» **TASK INSTRUCTIONS**: Reproduce each entry below exactly, without omitting any.

» **EXTRACTED ENTRIES**:
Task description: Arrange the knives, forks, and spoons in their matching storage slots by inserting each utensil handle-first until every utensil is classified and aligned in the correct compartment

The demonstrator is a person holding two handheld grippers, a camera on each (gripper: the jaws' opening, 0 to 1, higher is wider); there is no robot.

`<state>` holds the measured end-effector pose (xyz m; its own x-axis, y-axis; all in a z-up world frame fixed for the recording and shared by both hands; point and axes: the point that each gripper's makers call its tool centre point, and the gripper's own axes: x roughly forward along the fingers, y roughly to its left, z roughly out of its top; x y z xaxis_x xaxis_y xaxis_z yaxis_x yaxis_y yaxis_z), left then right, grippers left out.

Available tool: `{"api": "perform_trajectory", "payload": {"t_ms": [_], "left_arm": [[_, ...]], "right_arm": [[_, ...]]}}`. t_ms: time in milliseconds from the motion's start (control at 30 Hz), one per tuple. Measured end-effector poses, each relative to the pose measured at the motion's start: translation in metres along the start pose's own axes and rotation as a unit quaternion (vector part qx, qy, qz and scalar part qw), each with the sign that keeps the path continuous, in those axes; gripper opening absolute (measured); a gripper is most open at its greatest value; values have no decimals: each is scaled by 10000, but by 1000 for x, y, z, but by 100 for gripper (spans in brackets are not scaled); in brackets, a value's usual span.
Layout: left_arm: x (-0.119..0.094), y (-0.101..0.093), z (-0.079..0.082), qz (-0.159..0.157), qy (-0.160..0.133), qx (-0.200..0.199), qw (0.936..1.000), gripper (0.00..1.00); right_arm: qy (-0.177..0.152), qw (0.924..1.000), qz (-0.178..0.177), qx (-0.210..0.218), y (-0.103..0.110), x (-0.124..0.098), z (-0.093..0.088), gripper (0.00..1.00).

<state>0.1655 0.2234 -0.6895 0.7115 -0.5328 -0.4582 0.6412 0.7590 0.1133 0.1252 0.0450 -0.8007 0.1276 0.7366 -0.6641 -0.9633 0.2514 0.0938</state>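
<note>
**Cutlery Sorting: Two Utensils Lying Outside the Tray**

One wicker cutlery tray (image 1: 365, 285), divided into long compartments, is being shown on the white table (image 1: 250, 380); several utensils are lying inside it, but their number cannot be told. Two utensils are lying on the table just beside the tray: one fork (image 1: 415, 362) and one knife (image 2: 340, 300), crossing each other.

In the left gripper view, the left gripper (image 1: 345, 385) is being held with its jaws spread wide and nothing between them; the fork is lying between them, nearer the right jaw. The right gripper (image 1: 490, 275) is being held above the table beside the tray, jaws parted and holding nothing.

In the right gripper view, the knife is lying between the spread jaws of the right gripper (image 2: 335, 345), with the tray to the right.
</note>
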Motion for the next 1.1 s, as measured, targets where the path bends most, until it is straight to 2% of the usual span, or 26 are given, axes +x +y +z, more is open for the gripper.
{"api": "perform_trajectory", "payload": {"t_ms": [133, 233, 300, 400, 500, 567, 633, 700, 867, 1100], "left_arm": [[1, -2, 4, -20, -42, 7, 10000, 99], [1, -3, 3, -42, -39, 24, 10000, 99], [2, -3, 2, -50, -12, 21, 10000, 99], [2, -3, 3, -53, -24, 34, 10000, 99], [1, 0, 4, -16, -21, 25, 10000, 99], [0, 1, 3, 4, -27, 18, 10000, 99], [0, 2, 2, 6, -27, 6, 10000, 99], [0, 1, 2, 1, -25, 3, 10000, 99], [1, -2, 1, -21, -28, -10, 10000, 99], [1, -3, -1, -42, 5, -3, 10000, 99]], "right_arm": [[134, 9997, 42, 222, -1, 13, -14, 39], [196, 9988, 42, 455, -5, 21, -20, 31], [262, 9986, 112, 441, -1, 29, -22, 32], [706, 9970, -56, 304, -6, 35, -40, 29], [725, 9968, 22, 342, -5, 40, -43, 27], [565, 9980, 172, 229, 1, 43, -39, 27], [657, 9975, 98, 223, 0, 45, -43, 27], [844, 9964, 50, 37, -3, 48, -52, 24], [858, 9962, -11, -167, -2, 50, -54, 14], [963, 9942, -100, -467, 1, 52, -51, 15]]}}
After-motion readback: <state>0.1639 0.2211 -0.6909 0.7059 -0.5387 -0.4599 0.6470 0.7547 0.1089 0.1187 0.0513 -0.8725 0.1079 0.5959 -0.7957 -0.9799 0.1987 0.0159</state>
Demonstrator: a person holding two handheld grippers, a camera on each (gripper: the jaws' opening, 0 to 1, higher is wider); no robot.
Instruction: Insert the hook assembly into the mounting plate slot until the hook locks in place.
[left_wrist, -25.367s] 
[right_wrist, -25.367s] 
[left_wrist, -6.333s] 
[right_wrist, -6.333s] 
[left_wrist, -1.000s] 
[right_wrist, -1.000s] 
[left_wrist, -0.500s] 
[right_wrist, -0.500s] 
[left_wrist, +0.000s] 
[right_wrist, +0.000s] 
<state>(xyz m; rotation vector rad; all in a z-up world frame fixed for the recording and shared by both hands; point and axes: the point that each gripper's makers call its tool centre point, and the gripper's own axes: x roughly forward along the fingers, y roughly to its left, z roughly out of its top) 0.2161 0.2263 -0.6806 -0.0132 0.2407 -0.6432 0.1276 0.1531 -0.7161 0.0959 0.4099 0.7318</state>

» **OUTPUT OF THE EXERCISE**:
Task description: Arrange the knives, forks, and spoons in their matching storage slots by inserting each utensil handle-first until every utensil is classified and aligned in the correct compartment

The demonstrator is a person holding two handheld grippers, a camera on each (gripper: the jaws' opening, 0 to 1, higher is wider); there is no robot.

`<state>` holds the measured end-effector pose (xyz m; its own x-axis, y-axis; all in a z-up world frame fixed for the recording and shared by both hands; point and axes: the point that each gripper's makers call its tool centre point, and the gripper's own axes: x roughly forward along the fingers, y roughly to its left, z roughly out of its top; x y z xaxis_x xaxis_y xaxis_z yaxis_x yaxis_y yaxis_z), left then right, grippers left out.

Available tool: `{"api": "perform_trajectory", "payload": {"t_ms": [_], "left_arm": [[_, ...]], "right_arm": [[_, ...]]}}`. t_ms: time in milliseconds from the motion's start (control at 30 Hz), one per tuple. Measured end-effector poses, each relative to the pose measured at the motion's start: translation in metres along the start pose's own axes and rotation as a unit quaternion (vector part qx, qy, qz and scalar part qw), each with the sign that keeps the path continuous, in those axes; gripper opening absolute (measured); a gripper is most open at its greatest value; values have no decimals: each is scaled by 10000, but by 1000 for x, y, z, but by 100 for gripper (spans in brackets are not scaled); in brackets, a value's usual span.
Layout: left_arm: x (-0.119..0.094), y (-0.101..0.093), z (-0.079..0.082), qz (-0.159..0.157), qy (-0.160..0.133), qx (-0.200..0.199), qw (0.936..1.000), gripper (0.00..1.00); right_arm: qy (-0.177..0.152), qw (0.924..1.000), qz (-0.178..0.177), qx (-0.210..0.218), y (-0.103..0.110), x (-0.124..0.098), z (-0.093..0.088), gripper (0.00..1.00).

<state>0.1655 0.2234 -0.6895 0.7115 -0.5328 -0.4582 0.6412 0.7590 0.1133 0.1252 0.0450 -0.8007 0.1276 0.7366 -0.6641 -0.9633 0.2514 0.0938</state>
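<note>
**Cutlery Sorting: Two Utensils Lying Outside the Tray**

One wicker cutlery tray (image 1: 365, 285), divided into long compartments, is being shown on the white table (image 1: 250, 380); several utensils are lying inside it, but their number cannot be told. Two utensils are lying on the table just beside the tray: one fork (image 1: 415, 362) and one knife (image 2: 340, 300), crossing each other.

In the left gripper view, the left gripper (image 1: 345, 385) is being held with its jaws spread wide and nothing between them; the fork is lying between them, nearer the right jaw. The right gripper (image 1: 490, 275) is being held above the table beside the tray, jaws parted and holding nothing.

In the right gripper view, the knife is lying between the spread jaws of the right gripper (image 2: 335, 345), with the tray to the right.
</note>
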Motion for the next 1.1 s, as measured, targets where the path bends most, until it is straight to 2% of the usual span, or 26 are given, axes +x +y +z, more is open for the gripper.
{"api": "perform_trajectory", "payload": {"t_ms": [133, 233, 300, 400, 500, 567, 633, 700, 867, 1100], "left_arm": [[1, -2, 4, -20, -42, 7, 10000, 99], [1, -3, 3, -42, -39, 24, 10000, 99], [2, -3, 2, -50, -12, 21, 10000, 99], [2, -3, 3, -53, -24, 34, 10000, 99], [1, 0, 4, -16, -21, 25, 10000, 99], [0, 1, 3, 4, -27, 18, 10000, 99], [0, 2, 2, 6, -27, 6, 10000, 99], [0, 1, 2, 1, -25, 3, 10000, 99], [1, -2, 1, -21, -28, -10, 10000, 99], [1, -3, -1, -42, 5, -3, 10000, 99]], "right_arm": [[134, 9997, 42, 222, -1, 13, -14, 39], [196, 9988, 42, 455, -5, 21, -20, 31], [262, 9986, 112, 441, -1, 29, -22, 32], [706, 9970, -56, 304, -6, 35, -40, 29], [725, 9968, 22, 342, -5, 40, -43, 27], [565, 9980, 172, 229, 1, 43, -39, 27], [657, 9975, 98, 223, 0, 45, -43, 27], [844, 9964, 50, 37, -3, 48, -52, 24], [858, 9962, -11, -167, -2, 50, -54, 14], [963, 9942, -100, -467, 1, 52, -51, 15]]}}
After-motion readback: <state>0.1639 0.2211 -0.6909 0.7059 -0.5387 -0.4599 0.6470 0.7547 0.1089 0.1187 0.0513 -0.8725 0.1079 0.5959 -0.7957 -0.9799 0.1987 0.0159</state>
Demonstrator: a person holding two handheld grippers, a camera on each (gripper: the jaws' opening, 0 to 1, higher is wider); no robot.
Instruction: Insert the hook assembly into the mounting plate slot until the hook locks in place.
[left_wrist, -25.367s] 
[right_wrist, -25.367s] 
[left_wrist, -6.333s] 
[right_wrist, -6.333s] 
[left_wrist, -1.000s] 
[right_wrist, -1.000s] 
[left_wrist, -0.500s] 
[right_wrist, -0.500s] 
[left_wrist, +0.000s] 
[right_wrist, +0.000s] 
<state>(xyz m; rotation vector rad; all in a z-up world frame fixed for the recording and shared by both hands; point and axes: the point that each gripper's makers call its tool centre point, and the gripper's own axes: x roughly forward along the fingers, y roughly to its left, z roughly out of its top) 0.2161 0.2263 -0.6806 -0.0132 0.2407 -0.6432 0.1276 0.1531 -0.7161 0.0959 0.4099 0.7318</state>

The exercise concludes with that.